Faculty and Staff Perspectives

Previous MHNAs indicated that students perceived a need to increase awareness among faculty and staff about students’ mental health; promote mental health services to students, faculty, and staff; and advance mental health services (e.g., online services, more counselors). As many of these suggestions require the participation of faculty and staff, the MHNA research team thought it important to gather both faculty and staff perspectives on student mental health and also the suggestions proposed by students.

Methods

Forty faculty and staff members participated in seven focus groups and seven semi-structured interviews. Focus groups and interviews were audio-recorded and transcribed verbatim. Content analysis was then applied to the transcribed data.
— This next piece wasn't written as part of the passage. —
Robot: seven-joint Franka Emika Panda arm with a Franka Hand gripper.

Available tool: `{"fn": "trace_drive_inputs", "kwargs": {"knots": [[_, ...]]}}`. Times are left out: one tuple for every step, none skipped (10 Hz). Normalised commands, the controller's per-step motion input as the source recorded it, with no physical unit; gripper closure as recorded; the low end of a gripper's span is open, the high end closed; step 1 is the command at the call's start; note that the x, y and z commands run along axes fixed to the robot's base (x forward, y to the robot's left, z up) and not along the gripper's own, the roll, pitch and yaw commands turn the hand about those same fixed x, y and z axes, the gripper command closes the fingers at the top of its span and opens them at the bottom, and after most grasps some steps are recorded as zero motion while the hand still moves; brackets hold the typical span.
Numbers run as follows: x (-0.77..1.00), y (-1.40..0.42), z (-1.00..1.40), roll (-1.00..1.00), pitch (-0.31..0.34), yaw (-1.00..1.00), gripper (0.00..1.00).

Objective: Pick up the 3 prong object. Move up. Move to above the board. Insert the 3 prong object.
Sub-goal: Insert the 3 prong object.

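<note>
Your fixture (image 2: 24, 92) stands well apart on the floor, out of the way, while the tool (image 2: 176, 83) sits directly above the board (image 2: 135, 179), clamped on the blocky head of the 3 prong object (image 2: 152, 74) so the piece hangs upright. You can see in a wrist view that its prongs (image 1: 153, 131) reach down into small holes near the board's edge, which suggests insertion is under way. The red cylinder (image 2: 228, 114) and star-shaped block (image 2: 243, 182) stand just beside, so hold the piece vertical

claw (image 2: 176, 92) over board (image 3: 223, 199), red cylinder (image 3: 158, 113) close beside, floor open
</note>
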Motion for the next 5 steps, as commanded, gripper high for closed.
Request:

Participants included nine faculty members from five faculties, four teaching assistants, 19 clinical staff members from student health services and counselling services, and eight student support staff (i.e., access and diversity, academic advising, student services). Gender, age, and ethnicity were generally representative of the population of faculty and staff working at the UBC Vancouver campus. The majority of participants indicated that they had a personal experience of a mental health condition (60%) or that they had a close friend or family member with a mental health condition (83%).

Findings

In general, faculty and staff perspectives echoed those of students. Three main topics emerged from the discussion: aspects of university life that affect student mental health; limited mental health literacy among faculty, staff, and students; and an unequal utilization of on-campus resources.

Aspects of University Life Affecting Student Mental Health

Faculty and staff participants identified multiple factors that affect student mental health. Participants recognized that there is a competitive academic culture at UBC, as students strive to achieve high grades while juggling multiple responsibilities. Most students seem to have either part- or full-time jobs, and many students dedicate significant time to commuting, family responsibilities, and volunteer roles. The participants recognized not only that these time demands could make it difficult for students to sleep, eat well, or exercise, but also that there is a connection between physical and mental health, whereby poor physical health can create stress and anxiety, or vice versa.

In addition to the multiple time commitments, the participants suggested that the transition to university may challenge student mental health, as students adapt to a new culture, develop independent living and study skills, navigate new relationships, and redefine their identities. The size of UBC was identified as a potential barrier to students finding a sense of community. The participants acknowledged that technology could be used effectively to share information and find connections, but cautioned that the same technology also exposes students to information that could negatively affect their mental health.

Limited Mental Health Literacy among Faculty, Staff, and Students

The participants indicated that poor mental health literacy made it difficult for faculty and staff to identify students who are struggling. In many cases, lack of attendance or poor grades are the only signal that a student may be experiencing a mental health issue. Moreover, the participants indicated that sometimes the student does not recognize or want to admit that they have a mental health concern.

Unequal Utilization of On-Campus Resources

Faculty and staff suggested that some resources are overused (i.e. counseling) while others are underutilized (i.e. peer programs) and that two factors contribute to this unequal utilization: a general lack of awareness and the non-prioritization of wellness among students. The participants indicated that there is no central resource and little training to help them refer a student with mental health concerns to the most appropriate service; as a result, most referrals were made to counselling services. Participants also suggested that the non-prioritization of wellness among students might lead to an escalation of the situation. Although not explicitly stated, one can reasonably conclude that if a student delays help-seeking behaviour until they reach crisis point, this will further exacerbate demand on clinical services such as counselling.

Conclusions

This study suggests that faculty and staff’s perceptions of the factors affecting student mental health are similar to students’ perceptions. The small sample size and high incidence of mental health concerns among the participants limits the transferability of these findings, but the participants’ insights suggest opportunities for improving campus mental health literacy and increasing awareness of the support services available.